In seminary, I took an elective class on the Old Testament Book Job. Much to my chagrin, I cannot find my folder that contained my notes and the class syllabus. One of the things on Samuel Ballentine, our professor, included was an optional reading list. At the time, it was all I could do to motivate myself to do the required reading. Now, 14 years later, I wish I had that optional reading list. I remember some of the works on it, and I am tackling them as I study Job.
And so, I present these selections and I will add to this list as I come across more works that may be of interest.
The Gulag Archipelago by Alexander Solzhenitsyn
This is Solzhenitsyn’s memoir of being arrested and imprisoned in the Soviet Union after World War II. It is long (over 800 pages). And it is graphic (Solzhenitsyn cites 31 different torture methods used interrogations). But it is worth reading because Solzhenitsyn is a good writer and his work absolutely raises the basic question people feel in reading Job – WHY? Why does God allow this suffering?
J.B. by Archibald Macleish
This play was written in the late 1950’s. God and Satan are portrayed as actors who decide to put on a play about the Biblical book of Job. The line between what is dramatic presentation and what is really happening is intentionally obscure.
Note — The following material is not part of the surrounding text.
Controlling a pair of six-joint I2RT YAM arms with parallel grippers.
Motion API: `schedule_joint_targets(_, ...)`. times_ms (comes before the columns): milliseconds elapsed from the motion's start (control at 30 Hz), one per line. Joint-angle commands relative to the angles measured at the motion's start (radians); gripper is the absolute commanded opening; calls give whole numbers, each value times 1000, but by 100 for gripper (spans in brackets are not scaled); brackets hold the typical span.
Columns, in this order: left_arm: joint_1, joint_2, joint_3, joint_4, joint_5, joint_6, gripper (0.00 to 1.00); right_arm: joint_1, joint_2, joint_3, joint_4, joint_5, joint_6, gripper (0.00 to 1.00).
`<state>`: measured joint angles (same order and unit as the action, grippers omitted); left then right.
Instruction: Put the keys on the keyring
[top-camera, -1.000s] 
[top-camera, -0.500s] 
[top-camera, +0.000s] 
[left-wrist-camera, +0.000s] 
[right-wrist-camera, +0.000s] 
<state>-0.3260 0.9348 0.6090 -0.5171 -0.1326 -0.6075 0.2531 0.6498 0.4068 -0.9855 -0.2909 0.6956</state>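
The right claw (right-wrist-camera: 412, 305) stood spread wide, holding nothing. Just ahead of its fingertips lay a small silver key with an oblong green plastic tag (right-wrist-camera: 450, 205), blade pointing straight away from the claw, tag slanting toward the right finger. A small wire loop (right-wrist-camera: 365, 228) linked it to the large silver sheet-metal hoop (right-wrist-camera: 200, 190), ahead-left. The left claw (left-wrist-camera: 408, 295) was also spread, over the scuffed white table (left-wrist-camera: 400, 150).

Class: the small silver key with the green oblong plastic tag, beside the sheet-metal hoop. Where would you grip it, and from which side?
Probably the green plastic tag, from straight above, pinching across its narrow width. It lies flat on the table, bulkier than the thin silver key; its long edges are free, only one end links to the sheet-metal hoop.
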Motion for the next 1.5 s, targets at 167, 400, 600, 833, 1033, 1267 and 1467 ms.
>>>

The interplay between the two, both in their direct dialogue and as it plays out in the affairs of Job and his family, is intense and compelling. The play absolutely opens up the characters in Job. However, Satan and Job’s wife have considerably larger roles in this play than in the Biblical account.
The Trial of God by Elie Wiesel
I just started this one. This play is a metaphor of both Job and of the way Nazis arrested and murdered Jews during the Holocaust. The setting for play/metaphor is 19th century Ukraine, where an innkeeper and his daughter are the only Jews left after a murderous pogrom has ravaged the village. Three traveling minstrels come wanting to perform for Jews on the occasion of the Jewish celebration of Purim. They are shocked to learn there are only two Jews in the village, and also to learn that the innkeeper’s personal suffering has led him to forsake God completely. This is a powerful play, but I must alert you that it is not written from a Christian perspective but from a Jewish perspective; more specifically, it is written from the perspective of a Jew who has gone through painful persecution at the hands of Christians. It’s a moving account, but it helps set expectations to know that it is Jewish and not Christian.
The consistent theme among these works and the question that always comes up in studies of Job is WHY? Why, why, why? And faithful to Job, the answer is never easy or obvious. In fact, usually there is no answer to WHY in the face of suffering. Still, why is always asked and it must asked.